#Microsoft #LinkedIn – Microsoft dismisses Saleforce’s claims of an anticompetitive LinkedIn purchase : It has been a few months since Microsoft announced plans to buy LinkedIn for $26.2 billion, and it seems that losing bidder Saleforce is still nursing a bloody nose.
Saleforce CEO Marc Benioff is complaining that there are antitrust concerns and is calling on regulators to block the purchase. Having lost a bidding war with Microsoft – despite offering more money – Salesforce now appears hell-bent on messing things up for the company.
Salesforce’s chief legal officer, Burke Norton, has also voiced concerns that Microsoft could block access to user data to rivals. Microsoft says that this is nonsense, stressing that the deal has almost reached its conclusion.
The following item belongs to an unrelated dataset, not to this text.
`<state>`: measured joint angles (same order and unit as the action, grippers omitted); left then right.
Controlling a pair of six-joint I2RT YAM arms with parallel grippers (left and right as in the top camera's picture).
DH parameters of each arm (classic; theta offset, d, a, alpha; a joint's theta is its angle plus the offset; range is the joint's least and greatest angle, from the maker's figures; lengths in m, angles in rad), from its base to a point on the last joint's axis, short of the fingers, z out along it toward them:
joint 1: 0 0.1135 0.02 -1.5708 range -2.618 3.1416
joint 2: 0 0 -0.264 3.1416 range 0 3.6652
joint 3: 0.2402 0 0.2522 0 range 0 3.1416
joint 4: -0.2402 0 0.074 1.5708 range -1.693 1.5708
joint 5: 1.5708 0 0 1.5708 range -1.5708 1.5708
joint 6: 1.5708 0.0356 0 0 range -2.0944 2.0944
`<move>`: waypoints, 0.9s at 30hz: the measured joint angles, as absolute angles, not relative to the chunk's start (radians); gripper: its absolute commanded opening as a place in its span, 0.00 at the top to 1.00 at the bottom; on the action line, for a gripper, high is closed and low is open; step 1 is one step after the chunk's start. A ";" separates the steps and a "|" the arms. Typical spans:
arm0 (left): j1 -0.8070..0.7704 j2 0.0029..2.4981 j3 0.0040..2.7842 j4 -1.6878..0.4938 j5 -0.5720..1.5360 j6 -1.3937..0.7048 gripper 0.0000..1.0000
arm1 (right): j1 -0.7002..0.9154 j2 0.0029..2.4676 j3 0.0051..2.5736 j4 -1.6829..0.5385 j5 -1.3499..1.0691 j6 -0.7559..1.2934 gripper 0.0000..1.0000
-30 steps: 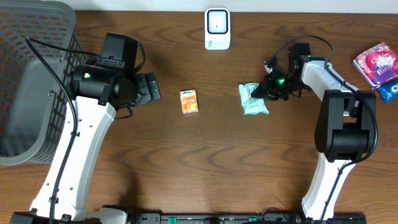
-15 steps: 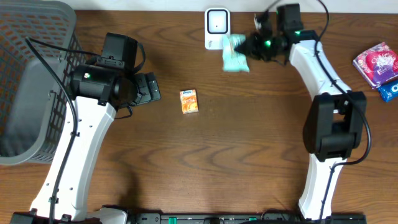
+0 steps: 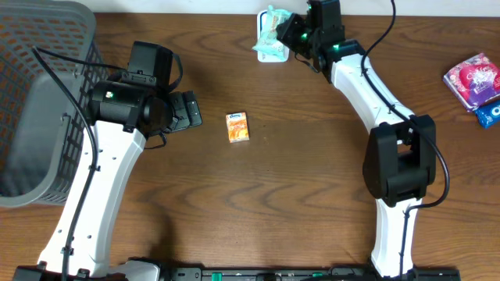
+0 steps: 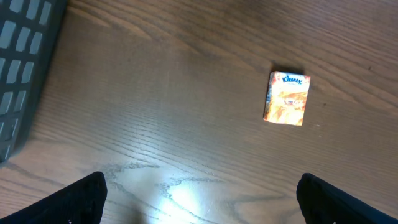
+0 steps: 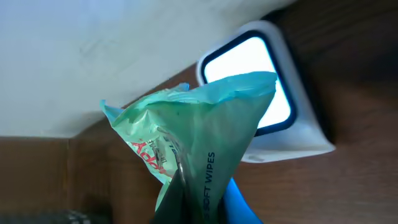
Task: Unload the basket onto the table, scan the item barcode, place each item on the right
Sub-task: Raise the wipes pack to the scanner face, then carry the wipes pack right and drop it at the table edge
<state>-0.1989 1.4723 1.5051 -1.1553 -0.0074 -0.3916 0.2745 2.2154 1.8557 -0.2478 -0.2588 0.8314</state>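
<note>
A green pack of soft wipes (image 3: 273, 34) (image 5: 199, 130) hangs over the white barcode scanner (image 3: 270, 53) (image 5: 273, 106) at the table's back edge, covering most of it in the overhead view. My right gripper (image 3: 291, 35) (image 5: 199, 208) is shut on the pack's lower end. An orange tissue packet (image 3: 237, 126) (image 4: 286, 98) lies flat mid-table. My left gripper (image 3: 187, 111) (image 4: 199, 199) stands open to the left of the orange packet, holding nothing, its dark fingertips (image 4: 81, 199) at the bottom corners of the wrist view.
A grey mesh basket (image 3: 43, 101) fills the left side, its corner (image 4: 22, 68) in the left wrist view. A pink-red packet (image 3: 473, 80) and a blue packet (image 3: 490, 115) lie at the far right edge.
My right arm lifted the green wipes pack off the table and carried it back and left, up to the scanner. The left arm and the orange packet have not moved.
</note>
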 measured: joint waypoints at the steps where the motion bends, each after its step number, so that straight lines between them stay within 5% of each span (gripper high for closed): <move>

Norton issued a statement in which he says: “Microsoft’s proposed acquisition of LinkedIn threatens the future of innovation and competition”. Salesforce clearly has concerns.
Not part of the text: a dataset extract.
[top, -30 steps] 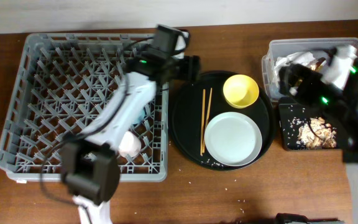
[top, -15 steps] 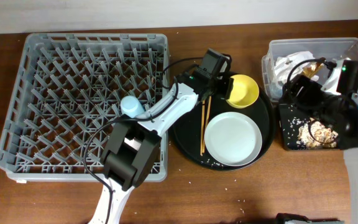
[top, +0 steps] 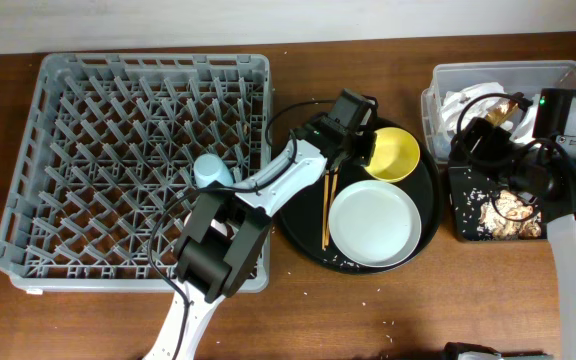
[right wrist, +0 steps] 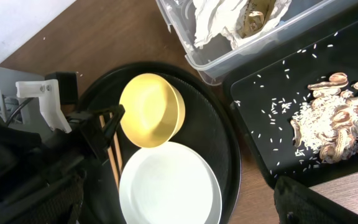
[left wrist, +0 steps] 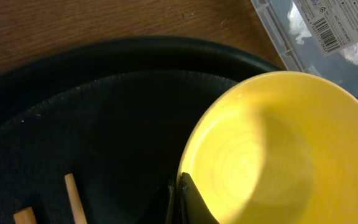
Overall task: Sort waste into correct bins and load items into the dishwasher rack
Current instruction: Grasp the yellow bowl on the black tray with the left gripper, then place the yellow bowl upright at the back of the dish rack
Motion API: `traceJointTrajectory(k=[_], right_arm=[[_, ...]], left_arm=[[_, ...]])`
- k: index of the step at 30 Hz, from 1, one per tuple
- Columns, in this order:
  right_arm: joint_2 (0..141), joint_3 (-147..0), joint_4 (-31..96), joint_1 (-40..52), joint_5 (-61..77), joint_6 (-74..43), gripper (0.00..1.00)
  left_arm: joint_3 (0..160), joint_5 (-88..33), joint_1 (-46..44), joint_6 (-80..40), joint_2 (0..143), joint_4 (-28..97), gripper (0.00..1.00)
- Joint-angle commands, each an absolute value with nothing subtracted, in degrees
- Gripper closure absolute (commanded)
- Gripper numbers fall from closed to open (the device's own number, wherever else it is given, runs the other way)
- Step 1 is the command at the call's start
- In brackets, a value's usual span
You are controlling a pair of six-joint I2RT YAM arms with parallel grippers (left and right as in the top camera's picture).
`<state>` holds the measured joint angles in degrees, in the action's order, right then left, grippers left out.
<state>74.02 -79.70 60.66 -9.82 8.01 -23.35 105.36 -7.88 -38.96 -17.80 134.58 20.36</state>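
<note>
A yellow bowl stands at the back of the black tray. My left gripper is shut on the bowl's left rim. In the left wrist view its two fingers pinch the bowl's wall at the left gripper. A white plate and a pair of wooden chopsticks also lie on the tray. A light blue cup sits in the grey dishwasher rack. My right gripper hangs open high over the bins' left side, holding nothing.
A clear bin with crumpled paper stands at the back right. In front of it is a black bin holding rice and food scraps. Rice grains are scattered on the tray's front edge and the table.
My left arm swung from the rack to the tray and its jaws closed on the yellow bowl's rim. The bowl shifted slightly. The right arm moved a little.
</note>
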Motion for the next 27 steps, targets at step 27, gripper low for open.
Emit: traceJointTrajectory(k=[27], right_arm=[[74.43, -79.81, 60.69, -10.15, 6.79, -22.81, 0.02]], left_arm=[[106.17, 72.29, -24.01, -4.01, 123.98, 27.92, 1.0]])
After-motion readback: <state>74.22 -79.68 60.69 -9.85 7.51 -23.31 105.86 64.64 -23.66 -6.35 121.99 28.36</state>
It is a dominant player in the CRM market, and the ownership of LinkedIn would have been an important addition to its arsenal. Microsoft’s access to LinkedIn data does mean that it could become a Salesforce rival, but this in itself does not make the deal anticompetitive.
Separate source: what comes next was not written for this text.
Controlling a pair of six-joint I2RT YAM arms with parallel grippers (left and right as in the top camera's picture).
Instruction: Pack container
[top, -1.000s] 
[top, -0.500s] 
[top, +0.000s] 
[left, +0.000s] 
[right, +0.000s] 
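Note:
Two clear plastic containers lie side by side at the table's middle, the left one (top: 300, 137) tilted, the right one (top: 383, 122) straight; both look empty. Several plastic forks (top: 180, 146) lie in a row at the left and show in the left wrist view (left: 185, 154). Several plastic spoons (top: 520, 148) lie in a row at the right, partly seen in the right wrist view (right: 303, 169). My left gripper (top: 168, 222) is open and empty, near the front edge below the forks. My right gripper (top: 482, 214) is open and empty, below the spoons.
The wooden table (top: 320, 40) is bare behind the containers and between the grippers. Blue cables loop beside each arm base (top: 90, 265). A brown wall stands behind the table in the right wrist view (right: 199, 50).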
Microsoft’s chief legal officer Brad Smith said in response:
Salesforce may not be aware, but the deal has already been cleared to close in the United States, Canada, and Brazil. We’re committed to continuing to work to bring price competition to a CRM market in which Salesforce is the dominant participant charging customers higher prices today.
Microsoft is clearly no stranger to anticompetition and antitrust legislation, but it’s hard to get away from the feeling that Salesforce’s complaints are little more than sour grapes.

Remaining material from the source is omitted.